Exercise objective:
Write out the entries below exactly. End with the line that contains "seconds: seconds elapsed".

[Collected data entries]
-=-=-

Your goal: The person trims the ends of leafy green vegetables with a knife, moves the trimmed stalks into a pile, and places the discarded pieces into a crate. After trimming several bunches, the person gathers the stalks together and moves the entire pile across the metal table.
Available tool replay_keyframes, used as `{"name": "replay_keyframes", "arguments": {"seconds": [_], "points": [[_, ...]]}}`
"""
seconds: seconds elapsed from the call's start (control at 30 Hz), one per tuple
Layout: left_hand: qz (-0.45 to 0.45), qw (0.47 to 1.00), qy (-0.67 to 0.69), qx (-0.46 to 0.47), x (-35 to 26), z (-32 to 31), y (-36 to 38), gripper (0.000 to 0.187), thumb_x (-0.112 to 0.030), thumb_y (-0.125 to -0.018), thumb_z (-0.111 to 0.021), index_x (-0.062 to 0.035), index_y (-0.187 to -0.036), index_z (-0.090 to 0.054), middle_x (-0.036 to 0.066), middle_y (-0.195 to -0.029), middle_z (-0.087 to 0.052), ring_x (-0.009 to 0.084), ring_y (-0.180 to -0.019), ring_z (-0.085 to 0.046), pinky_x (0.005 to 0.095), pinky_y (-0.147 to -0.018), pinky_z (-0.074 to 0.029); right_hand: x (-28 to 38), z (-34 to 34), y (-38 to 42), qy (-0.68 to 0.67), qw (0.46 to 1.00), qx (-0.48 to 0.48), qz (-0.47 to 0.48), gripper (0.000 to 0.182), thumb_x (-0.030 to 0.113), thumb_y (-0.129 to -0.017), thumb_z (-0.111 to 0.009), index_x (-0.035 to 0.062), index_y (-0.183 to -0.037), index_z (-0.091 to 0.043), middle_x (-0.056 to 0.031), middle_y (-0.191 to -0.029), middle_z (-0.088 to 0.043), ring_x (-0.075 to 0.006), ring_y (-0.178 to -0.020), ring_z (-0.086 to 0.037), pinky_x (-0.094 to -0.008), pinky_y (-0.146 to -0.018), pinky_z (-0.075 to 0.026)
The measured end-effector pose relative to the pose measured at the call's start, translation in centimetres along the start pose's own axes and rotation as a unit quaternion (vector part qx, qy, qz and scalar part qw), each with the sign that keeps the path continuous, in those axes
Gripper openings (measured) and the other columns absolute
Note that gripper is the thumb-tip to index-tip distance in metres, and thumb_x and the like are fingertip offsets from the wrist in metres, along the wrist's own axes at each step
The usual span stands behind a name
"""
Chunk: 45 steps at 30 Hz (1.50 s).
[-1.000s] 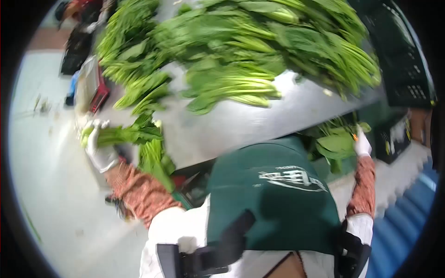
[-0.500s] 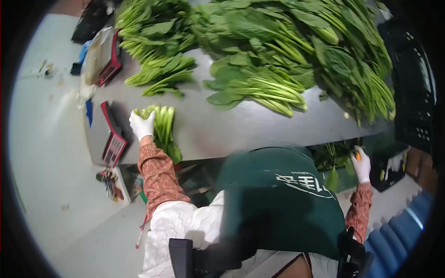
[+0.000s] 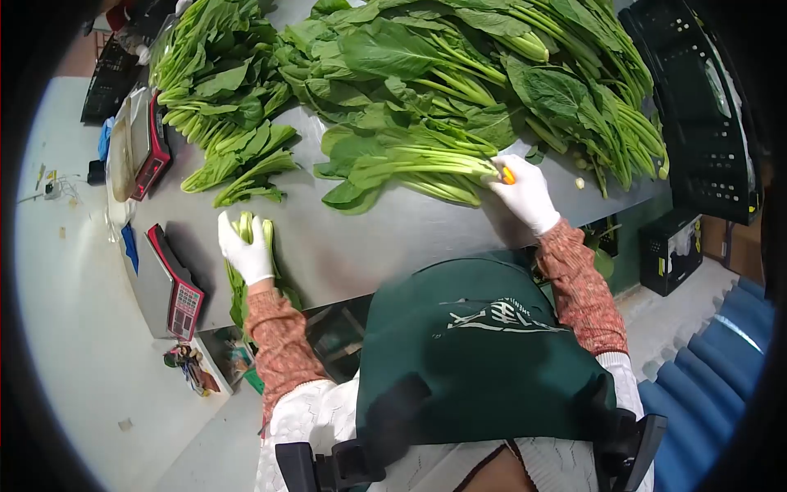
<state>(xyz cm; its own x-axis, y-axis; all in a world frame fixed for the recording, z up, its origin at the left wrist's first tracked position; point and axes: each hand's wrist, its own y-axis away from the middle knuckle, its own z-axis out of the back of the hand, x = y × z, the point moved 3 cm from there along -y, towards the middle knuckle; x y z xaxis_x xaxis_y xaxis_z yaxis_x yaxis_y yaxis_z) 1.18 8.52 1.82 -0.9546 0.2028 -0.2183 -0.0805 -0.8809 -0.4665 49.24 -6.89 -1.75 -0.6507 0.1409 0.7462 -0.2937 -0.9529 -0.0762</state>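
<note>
My left hand (image 3: 247,252), in a white glove, is closed around the stems of a small bunch of leafy greens (image 3: 238,297) at the table's front left. Its leaves hang down past the near edge. My right hand (image 3: 525,195), also gloved, is closed on a small orange object (image 3: 508,175) whose kind I cannot make out. Those fingers are at the cut stem ends of a larger bunch of greens (image 3: 410,164), lying with its leaves to the left. Whether they pinch a stem is hidden.
A big heap of greens (image 3: 434,57) covers the back of the metal table (image 3: 352,246), with smaller bundles (image 3: 246,160) at left. Two red scales (image 3: 184,307) stand along the left edge. A black crate (image 3: 697,107) is on the right, another black box (image 3: 668,250) below.
My right hand has come up from below the table's right edge to the stems of the larger bunch, still with the orange object. My left hand keeps its bunch; the view has shifted.
</note>
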Motion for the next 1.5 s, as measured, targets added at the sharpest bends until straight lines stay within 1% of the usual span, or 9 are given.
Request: {"name": "replay_keyframes", "arguments": {"seconds": [0.33,0.47,0.6,0.77,0.9,1.0,1.13,1.2,1.5], "points": [[-0.35,0.878,0.309,0.107,-31.7,2.4,1.4,0.043,-0.01,-0.069,-0.078,-0.0073,-0.109,-0.064,0.008,-0.103,-0.064,0.0294,-0.096,-0.06,0.0447,-0.093,-0.045,8.0,5.3,1.9,-0.219,0.97,0.046,-0.094,0.022,0.012,-0.083,-0.074,-0.0003,-0.101,-0.068,-0.0067,-0.082,-0.067,-0.0094,-0.074,-0.058,-0.0261,-0.069,-0.048],[-0.294,0.86,0.381,0.168,-33.7,2.1,0.6,0.037,-0.006,-0.068,-0.076,-0.0077,-0.104,-0.065,0.01,-0.093,-0.064,0.0291,-0.084,-0.061,0.0378,-0.079,-0.05,8.1,7.6,3.2,-0.297,0.945,-0.024,-0.135,0.018,0.004,-0.086,-0.067,0.0009,-0.103,-0.068,-0.0091,-0.087,-0.069,-0.0115,-0.074,-0.06,-0.0262,-0.07,-0.05],[-0.268,0.83,0.418,0.256,-34.8,1.4,0.9,0.034,-0.004,-0.074,-0.074,-0.0029,-0.106,-0.063,0.013,-0.091,-0.063,0.0299,-0.083,-0.062,0.0349,-0.075,-0.051,7.7,7.5,4.1,-0.069,0.989,-0.13,0.021,0.032,0.002,-0.077,-0.066,0.0087,-0.108,-0.067,-0.015,-0.099,-0.07,-0.0306,-0.083,-0.07,-0.0346,-0.073,-0.055],[-0.276,0.803,0.427,0.312,-36.1,1.7,1.4,0.031,-0.006,-0.079,-0.074,-0.0008,-0.107,-0.062,0.01,-0.091,-0.062,0.0223,-0.081,-0.062,0.0292,-0.075,-0.049,7.3,7.6,4.3,0.001,0.992,-0.116,-0.039,0.028,0.002,-0.079,-0.064,0.0072,-0.107,-0.066,-0.0174,-0.088,-0.07,-0.0365,-0.079,-0.067,-0.0357,-0.07,-0.054],[-0.229,0.738,0.489,0.405,-35.9,2.5,0.2,0.023,-0.006,-0.083,-0.071,0.0016,-0.103,-0.063,0.004,-0.089,-0.062,0.0108,-0.08,-0.057,0.0258,-0.075,-0.047,-4.2,4.1,6.1,0.037,0.979,-0.009,-0.202,0.024,0.004,-0.085,-0.061,0.0065,-0.107,-0.069,-0.0123,-0.076,-0.068,-0.0239,-0.066,-0.068,-0.0329,-0.063,-0.052],[-0.18,0.714,0.471,0.485,-35.6,1.7,-0.8,0.021,-0.009,-0.085,-0.069,0.0022,-0.102,-0.063,0.003,-0.088,-0.063,0.0087,-0.079,-0.056,0.0249,-0.074,-0.047,-1.8,6.7,6.1,-0.13,0.972,-0.068,-0.183,0.027,0.007,-0.087,-0.063,0.0081,-0.114,-0.067,-0.0128,-0.082,-0.07,-0.024,-0.071,-0.067,-0.0312,-0.067,-0.052],[-0.203,0.644,0.427,0.601,-36.4,0.7,-0.3,0.029,-0.013,-0.084,-0.07,-0.0003,-0.109,-0.062,0.003,-0.092,-0.065,0.0064,-0.08,-0.056,0.0232,-0.071,-0.046,7.2,10.7,3.5,-0.397,0.909,0.103,-0.08,0.048,0.007,-0.089,-0.064,0.0071,-0.136,-0.055,0.0009,-0.087,-0.063,-0.0053,-0.075,-0.052,-0.024,-0.072,-0.046],[-0.243,0.627,0.43,0.602,-36.9,1.0,0.0,0.033,-0.014,-0.083,-0.07,-0.0013,-0.112,-0.061,0.003,-0.094,-0.065,0.0095,-0.08,-0.057,0.0267,-0.073,-0.048,7.3,9.0,3.0,-0.362,0.926,0.093,0.053,0.039,0.008,-0.087,-0.068,0.0054,-0.125,-0.06,0.0005,-0.082,-0.059,-0.0064,-0.073,-0.049,-0.0244,-0.07,-0.045],[-0.347,0.682,0.334,0.55,-32.8,0.3,1.3,0.032,-0.014,-0.078,-0.068,-0.0042,-0.108,-0.064,0.019,-0.094,-0.066,0.0373,-0.086,-0.064,0.0427,-0.077,-0.051,6.7,7.4,4.2,-0.232,0.963,0.13,0.027,0.014,0.004,-0.078,-0.072,0.0032,-0.086,-0.061,0.0022,-0.074,-0.055,-0.0051,-0.07,-0.048,-0.0223,-0.064,-0.042]]}}
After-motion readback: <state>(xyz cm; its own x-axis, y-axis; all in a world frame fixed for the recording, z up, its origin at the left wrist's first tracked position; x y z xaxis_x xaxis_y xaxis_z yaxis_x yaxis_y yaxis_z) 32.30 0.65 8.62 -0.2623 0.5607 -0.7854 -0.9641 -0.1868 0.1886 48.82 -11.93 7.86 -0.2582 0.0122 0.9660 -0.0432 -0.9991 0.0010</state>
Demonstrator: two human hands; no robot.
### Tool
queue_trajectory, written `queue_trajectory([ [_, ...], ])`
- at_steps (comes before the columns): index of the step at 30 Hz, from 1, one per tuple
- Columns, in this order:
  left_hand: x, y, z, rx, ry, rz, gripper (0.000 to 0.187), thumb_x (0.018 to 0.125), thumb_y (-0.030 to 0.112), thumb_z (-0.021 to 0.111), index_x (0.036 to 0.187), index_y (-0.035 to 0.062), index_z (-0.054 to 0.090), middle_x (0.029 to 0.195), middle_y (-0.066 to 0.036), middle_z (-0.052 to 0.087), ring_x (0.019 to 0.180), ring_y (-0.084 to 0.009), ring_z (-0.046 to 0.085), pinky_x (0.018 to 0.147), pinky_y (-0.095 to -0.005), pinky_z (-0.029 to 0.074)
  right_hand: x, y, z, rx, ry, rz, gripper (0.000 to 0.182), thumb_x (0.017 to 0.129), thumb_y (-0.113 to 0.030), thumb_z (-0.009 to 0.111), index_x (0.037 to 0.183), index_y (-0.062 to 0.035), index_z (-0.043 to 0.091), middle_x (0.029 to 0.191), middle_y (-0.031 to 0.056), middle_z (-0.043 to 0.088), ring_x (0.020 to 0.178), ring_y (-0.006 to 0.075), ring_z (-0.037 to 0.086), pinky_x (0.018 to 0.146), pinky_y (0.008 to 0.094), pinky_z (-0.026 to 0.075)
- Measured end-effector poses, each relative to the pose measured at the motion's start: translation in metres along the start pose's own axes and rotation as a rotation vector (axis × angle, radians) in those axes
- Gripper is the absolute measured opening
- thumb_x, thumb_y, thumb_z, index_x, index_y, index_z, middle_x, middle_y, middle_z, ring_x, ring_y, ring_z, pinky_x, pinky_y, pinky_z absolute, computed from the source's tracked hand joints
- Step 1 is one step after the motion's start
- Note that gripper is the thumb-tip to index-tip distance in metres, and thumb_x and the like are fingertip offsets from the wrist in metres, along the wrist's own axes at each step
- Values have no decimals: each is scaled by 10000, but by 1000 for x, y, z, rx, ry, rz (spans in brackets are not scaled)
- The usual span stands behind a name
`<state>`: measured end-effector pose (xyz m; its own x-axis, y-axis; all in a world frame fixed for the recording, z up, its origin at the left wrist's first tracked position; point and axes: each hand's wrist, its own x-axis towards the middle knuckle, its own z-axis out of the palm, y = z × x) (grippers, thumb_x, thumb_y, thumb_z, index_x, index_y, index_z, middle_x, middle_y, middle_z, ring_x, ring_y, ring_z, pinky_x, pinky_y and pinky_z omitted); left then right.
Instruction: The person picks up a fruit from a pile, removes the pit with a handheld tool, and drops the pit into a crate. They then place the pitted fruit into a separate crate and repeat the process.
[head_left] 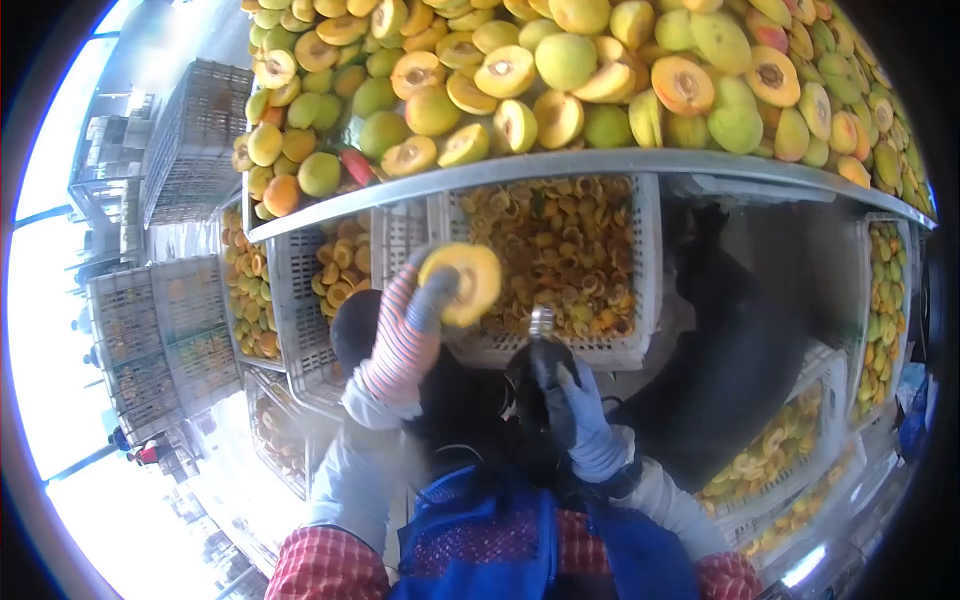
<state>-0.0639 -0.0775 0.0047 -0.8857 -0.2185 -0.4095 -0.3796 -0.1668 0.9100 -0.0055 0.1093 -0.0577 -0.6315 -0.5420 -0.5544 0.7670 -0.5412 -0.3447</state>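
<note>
- The left hand (402, 335), in a striped glove with grey fingertips, is closed on a peach half (480, 288), opened only as far as the fruit is thick.
- The peach half lies at the ends of those fingers, cut face showing. One grey digit crosses the face and reaches the middle; another is at the rim nearest the hand. The far side of the fruit sticks out past the fingertips, and the fingers behind it cannot be made out.
- The right hand (590, 420), in a blue-grey glove, is wrapped around a dark tool (540, 365) with a metal end (542, 320) that points away from the body. How tightly each finger curls is hidden.
- The tool and the peach half are apart, the tool nearer the body and to the right of the fruit.
- Below and beyond both hands sits a white plastic crate (648, 250), filled with small orange-brown fruit pieces (560, 240). The peach half is held above its left part.
- Beyond the crate runs the metal rim (600, 163) of a broad tray, heaped with whole and halved peaches (683, 85), green, yellow and blushed red.
- A red object (357, 167) lies among the peaches near the rim, too small to identify.
- More crates of fruit stand left and right, with stacked crates (200, 140) farther left.
- The person wears a blue apron (480, 560) over red checked sleeves (325, 565).
</note>
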Motion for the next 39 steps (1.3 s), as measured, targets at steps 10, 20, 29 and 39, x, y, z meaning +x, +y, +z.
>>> queue_trajectory([
  [10, -42, -31, 28, 33, -41, 68, 454, 945, 387, 507, 1203, 14, 522, 1024, -68, 613, 941, -111, 549, 860, -249, 428, -8, 17, -5, -994, -108, -542, 477, 935, -84, 500, 1373, 1, 332, 1097, 91, 551, 860, 91, 535, 721, 193, 450],
  [20, -62, -30, 41, 249, 0, 185, 382, 923, 262, 576, 1193, -4, 527, 1007, -80, 619, 890, -109, 558, 809, -245, 459, -4, -5, 5, -187, 55, -260, 488, 783, -31, 685, 1218, -28, 463, 997, 48, 584, 936, 116, 564, 810, 247, 473],
  [29, -62, -27, 39, 28, 135, 58, 399, 948, 373, 518, 1094, 7, 587, 925, -66, 630, 859, -109, 565, 787, -249, 459, -21, -5, 11, -864, 33, -571, 348, 829, -169, 657, 1107, 0, 533, 910, 142, 627, 830, 268, 637, 725, 348, 493],
  [39, -71, -39, 49, 137, 216, 159, 430, 963, 395, 457, 1042, -4, 595, 875, -92, 632, 813, -140, 580, 759, -266, 469, -26, 2, 7, -1117, -11, -525, 432, 832, -277, 656, 1122, 9, 512, 849, 189, 624, 760, 376, 615, 646, 427, 482],
])
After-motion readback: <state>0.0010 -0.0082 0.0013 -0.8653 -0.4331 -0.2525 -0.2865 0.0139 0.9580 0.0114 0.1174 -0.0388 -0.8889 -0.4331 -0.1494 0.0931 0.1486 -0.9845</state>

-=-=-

Answer for this exercise:
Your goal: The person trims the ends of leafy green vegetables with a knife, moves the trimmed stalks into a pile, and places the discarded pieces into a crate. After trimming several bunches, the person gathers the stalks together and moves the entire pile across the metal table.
Available tool replay_keyframes, used as `{"name": "replay_keyframes", "arguments": {"seconds": [_], "points": [[_, ...]]}}`
"""
seconds: seconds elapsed from the call's start (control at 30 Hz), one per tuple

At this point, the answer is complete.